# PROBLEM DESCRIPTION
Leave no line out; reproduce the listing exactly.

# DATASET EXTRACT
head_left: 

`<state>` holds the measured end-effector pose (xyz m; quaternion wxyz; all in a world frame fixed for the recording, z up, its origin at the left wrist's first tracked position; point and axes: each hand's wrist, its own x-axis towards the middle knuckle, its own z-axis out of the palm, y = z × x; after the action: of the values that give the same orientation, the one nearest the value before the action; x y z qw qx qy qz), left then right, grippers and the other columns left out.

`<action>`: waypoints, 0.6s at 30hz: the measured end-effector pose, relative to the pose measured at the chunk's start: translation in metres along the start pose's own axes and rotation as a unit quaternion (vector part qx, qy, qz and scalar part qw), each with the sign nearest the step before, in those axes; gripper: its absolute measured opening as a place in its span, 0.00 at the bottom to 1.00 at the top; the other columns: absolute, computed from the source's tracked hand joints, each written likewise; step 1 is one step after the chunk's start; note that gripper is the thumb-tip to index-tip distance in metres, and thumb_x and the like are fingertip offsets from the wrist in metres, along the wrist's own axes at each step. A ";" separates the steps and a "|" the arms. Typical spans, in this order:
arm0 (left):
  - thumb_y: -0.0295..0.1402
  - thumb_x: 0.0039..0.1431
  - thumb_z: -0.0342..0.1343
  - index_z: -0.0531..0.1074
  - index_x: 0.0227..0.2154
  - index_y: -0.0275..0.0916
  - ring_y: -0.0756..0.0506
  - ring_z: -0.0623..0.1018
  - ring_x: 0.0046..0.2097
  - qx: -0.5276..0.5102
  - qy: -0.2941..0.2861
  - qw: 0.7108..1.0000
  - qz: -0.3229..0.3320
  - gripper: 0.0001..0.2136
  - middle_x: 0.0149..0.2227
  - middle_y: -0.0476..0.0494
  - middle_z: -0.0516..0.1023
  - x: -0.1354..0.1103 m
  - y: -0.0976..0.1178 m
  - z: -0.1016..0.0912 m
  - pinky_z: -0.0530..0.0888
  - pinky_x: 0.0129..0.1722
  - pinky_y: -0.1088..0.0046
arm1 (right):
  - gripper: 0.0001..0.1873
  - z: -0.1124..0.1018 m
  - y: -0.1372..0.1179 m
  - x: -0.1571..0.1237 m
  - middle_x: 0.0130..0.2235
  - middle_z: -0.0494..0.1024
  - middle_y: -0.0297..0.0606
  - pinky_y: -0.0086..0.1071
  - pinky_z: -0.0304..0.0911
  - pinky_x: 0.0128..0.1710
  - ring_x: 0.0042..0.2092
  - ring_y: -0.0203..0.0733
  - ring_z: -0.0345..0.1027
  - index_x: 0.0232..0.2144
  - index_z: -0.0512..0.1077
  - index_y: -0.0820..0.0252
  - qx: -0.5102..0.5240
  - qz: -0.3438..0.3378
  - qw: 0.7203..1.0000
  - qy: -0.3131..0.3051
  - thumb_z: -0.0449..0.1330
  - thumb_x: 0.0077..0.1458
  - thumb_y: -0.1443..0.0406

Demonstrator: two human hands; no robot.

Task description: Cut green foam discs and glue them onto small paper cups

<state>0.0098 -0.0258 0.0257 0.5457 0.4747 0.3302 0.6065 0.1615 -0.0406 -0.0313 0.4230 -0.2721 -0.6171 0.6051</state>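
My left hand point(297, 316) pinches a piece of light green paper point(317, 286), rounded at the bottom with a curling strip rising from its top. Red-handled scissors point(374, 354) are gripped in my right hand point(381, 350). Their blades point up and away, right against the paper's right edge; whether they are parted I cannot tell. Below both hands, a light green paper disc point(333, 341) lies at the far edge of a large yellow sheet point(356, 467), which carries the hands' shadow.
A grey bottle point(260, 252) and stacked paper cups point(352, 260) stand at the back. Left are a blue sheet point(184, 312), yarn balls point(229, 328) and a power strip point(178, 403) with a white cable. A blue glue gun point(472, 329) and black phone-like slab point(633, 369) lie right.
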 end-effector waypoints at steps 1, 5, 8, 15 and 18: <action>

# ANSWER TO THE PROBLEM
head_left: 

`<state>` holds the measured end-effector pose (xyz m; quaternion wxyz; all in a world frame fixed for the recording, z up, its origin at the left wrist's first tracked position; point and axes: each hand's wrist, its own x-axis towards the middle knuckle, its own z-axis out of the palm, y = z × x; after the action: of the values that give the same orientation, the one nearest the value before the action; x y z qw qx qy qz), left then right, grippers and the other columns left out.

`<action>`: waypoints, 0.6s at 30hz: the measured end-effector pose, relative to the pose measured at the chunk's start: translation in metres along the start pose's own axes and rotation as a unit quaternion (vector part qx, qy, qz and scalar part qw), each with the sign nearest the step before, in those axes; gripper: its absolute measured opening as a place in its span, 0.00 at the bottom to 1.00 at the top; the other columns: absolute, computed from the source's tracked hand joints, each written likewise; step 1 is one step after the chunk's start; note that gripper is the thumb-tip to index-tip distance in metres, and thumb_x and the like are fingertip offsets from the wrist in metres, along the wrist's own axes at each step. A ";" separates the steps and a "|" the arms. Typical spans, in this order:
arm0 (left):
  - thumb_y: -0.0295..0.1402
  - thumb_x: 0.0039..0.1431
  - thumb_z: -0.0342..0.1343
  - index_z: -0.0531..0.1074
  - index_x: 0.0227..0.2154
  - index_y: -0.0275..0.0916
  - ring_y: -0.0756..0.0506
  - ring_z: -0.0623..0.1018
  - ring_x: 0.0046..0.2097
  - qx: -0.5276..0.5102
  - qy: -0.2941..0.2861
  - qw: 0.7108..1.0000
  - qz: -0.3229..0.3320
  - gripper: 0.0001..0.2136
  - middle_x: 0.0149..0.2227
  - middle_y: -0.0476..0.0494
  - middle_z: -0.0516..0.1023
  - x: -0.1354..0.1103 m
  - y: -0.0976..0.1178 m
  - z: -0.1016..0.0912 m
  - pinky_z: -0.0530..0.0888
  - pinky_x: 0.0129..0.1722
  - pinky_y: -0.1088..0.0046
arm1 (right):
  - gripper: 0.0001..0.1873
  - z: -0.1124..0.1018 m
  - y: -0.1372..0.1179 m
  - x: -0.1571..0.1237 m
  - middle_x: 0.0130..0.2235
  - middle_z: -0.0494..0.1024
  - middle_y: -0.0297..0.0606
  - pinky_y: -0.0086..0.1071
  - pinky_z: -0.0304..0.0911
  - pinky_x: 0.0128..0.1710
  - ring_x: 0.0042..0.2092
  - ring_y: -0.0203..0.0733
  - ring_z: -0.0345..0.1027
  - index_x: 0.0232..0.2144
  - index_z: -0.0512..0.1077
  - index_y: -0.0820..0.0252
  - qx: -0.5102..0.5240
  - qz: -0.3438..0.3378
  - qw: 0.7203..1.0000
  - qy: -0.3131..0.3051
  - thumb_z: -0.0449..0.1330
  - thumb_x: 0.0077..0.1458
  - thumb_y: -0.1443..0.0406

Demonstrator: two human hands; no robot.

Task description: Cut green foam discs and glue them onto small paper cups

<state>0.0098 -0.0258 0.0257 0.5457 0.4747 0.3302 0.6065 0.1615 -0.0406 -0.0313 0.4230 -0.2721 -0.6171 0.6051</state>
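My left hand point(297, 316) pinches a piece of light green paper point(317, 286), rounded at the bottom with a curling strip rising from its top. Red-handled scissors point(374, 354) are gripped in my right hand point(381, 350). Their blades point up and away, right against the paper's right edge; whether they are parted I cannot tell. Below both hands, a light green paper disc point(333, 341) lies at the far edge of a large yellow sheet point(356, 467), which carries the hands' shadow.
A grey bottle point(260, 252) and stacked paper cups point(352, 260) stand at the back. Left are a blue sheet point(184, 312), yarn balls point(229, 328) and a power strip point(178, 403) with a white cable. A blue glue gun point(472, 329) and black phone-like slab point(633, 369) lie right.
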 end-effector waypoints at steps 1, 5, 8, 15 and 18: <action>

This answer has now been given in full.